A bit late, but a Day 3 post nonetheless. One of my friends from out of town came to visit me last minute for my birthday, so I’ll be keeping this short. I want to talk about something I’ve had on my mind recently. Now I know that not everyone can be good at every thing. Most people don’t have the good fortune to even be really good at one thing. However, as long as I can remember I’ve had trouble asking for help. Yes, I know its one of my flaws. But I just get intimidated when someone is vastly better at something than I am and I don’t know how to ask for help without being judged.

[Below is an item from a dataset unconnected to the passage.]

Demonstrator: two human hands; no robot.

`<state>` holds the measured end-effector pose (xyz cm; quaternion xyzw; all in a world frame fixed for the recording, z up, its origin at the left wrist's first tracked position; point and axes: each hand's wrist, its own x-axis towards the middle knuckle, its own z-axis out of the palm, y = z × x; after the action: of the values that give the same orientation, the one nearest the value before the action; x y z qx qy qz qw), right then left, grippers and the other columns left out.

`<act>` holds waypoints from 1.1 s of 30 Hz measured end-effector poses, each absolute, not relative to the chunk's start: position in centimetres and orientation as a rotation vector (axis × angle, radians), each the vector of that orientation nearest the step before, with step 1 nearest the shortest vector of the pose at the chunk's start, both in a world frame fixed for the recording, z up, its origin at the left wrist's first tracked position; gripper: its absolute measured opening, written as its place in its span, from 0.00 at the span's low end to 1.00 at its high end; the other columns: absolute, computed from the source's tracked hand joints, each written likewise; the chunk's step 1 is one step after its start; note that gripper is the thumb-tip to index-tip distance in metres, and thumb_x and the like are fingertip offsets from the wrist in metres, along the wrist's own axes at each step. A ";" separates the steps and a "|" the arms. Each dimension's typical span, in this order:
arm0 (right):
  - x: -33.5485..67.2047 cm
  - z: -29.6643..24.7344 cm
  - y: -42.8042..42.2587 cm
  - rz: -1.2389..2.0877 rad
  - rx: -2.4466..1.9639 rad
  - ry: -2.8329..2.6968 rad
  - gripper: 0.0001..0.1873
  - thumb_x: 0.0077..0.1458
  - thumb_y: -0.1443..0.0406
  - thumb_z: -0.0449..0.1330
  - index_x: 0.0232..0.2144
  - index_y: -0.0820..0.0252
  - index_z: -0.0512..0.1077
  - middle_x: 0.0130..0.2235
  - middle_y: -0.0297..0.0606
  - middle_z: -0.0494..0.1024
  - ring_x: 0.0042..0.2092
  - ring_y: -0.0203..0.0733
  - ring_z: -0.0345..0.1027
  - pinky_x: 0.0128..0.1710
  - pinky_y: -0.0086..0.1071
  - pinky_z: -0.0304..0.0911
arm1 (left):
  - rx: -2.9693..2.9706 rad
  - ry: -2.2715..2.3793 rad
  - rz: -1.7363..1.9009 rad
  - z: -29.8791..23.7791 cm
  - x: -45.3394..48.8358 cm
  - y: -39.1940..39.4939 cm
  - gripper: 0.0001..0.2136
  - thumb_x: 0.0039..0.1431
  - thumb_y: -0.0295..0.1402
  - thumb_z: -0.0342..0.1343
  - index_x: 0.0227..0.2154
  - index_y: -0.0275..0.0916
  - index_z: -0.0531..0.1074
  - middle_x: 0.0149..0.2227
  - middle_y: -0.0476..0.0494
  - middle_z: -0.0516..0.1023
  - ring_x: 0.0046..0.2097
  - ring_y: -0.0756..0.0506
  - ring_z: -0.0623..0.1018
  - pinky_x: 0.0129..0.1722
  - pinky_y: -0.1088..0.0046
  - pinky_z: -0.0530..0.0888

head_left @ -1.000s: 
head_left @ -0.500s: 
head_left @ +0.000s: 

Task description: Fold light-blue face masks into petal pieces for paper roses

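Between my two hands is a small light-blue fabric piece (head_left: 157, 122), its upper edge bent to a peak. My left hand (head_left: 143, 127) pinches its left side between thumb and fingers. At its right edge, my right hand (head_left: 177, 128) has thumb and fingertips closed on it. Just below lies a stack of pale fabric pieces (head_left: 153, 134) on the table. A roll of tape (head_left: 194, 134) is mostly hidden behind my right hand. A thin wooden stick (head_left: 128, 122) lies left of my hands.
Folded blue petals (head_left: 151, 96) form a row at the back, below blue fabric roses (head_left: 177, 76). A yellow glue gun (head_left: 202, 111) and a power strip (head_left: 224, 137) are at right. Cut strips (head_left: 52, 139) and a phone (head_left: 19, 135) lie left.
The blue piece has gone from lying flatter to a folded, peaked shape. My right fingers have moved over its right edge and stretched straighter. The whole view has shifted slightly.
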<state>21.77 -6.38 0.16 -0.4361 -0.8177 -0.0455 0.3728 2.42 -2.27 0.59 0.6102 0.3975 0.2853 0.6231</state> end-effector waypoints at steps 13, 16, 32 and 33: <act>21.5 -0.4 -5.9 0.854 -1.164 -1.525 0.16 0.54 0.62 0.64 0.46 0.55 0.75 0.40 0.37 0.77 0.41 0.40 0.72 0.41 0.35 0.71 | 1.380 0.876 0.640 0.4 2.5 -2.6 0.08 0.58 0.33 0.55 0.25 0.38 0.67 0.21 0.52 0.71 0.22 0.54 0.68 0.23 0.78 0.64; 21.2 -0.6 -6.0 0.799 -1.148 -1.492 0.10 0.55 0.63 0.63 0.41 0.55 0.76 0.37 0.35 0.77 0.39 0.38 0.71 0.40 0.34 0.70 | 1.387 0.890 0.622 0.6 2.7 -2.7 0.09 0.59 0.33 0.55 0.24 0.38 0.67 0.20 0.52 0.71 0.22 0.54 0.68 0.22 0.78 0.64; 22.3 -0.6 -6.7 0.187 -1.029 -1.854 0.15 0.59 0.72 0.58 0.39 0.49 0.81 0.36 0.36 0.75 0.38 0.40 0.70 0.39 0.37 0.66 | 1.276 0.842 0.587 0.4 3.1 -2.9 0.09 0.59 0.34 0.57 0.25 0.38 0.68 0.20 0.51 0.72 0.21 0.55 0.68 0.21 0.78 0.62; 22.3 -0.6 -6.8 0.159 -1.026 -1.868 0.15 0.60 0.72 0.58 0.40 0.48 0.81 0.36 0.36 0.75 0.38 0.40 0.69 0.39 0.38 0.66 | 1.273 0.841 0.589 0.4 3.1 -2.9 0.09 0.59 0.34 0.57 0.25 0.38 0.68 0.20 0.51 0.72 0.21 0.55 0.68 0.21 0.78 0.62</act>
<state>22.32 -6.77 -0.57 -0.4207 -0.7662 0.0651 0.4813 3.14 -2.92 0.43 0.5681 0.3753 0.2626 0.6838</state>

Perhaps its my own insecurities. Even my closest friends I feel weird about asking how to do things, because I keep thinking “oh they’re so much better at this than me, it will seem silly to ask such a question”, but at the same time, how does one improve if not by asking questions? I’ve always had this weird sort of issue, and I’ve been trying to do better about it, but is it possible that I’m holding myself back because I feel intimidated by asking people for help? I’m so afraid of being judged or looked down upon I often don’t ask at all, and when someone does try to help me with things, I often wrongly feel like they are being condescending toward me. It’s really an unfortunate phenomenon, but I’m not sure what else I can do about it but keep on moving on.
Sorry for the short personal post tonight, was running out of time and didn’t have time to write a whole technical thing. Back to the SCIENCE tomorrow!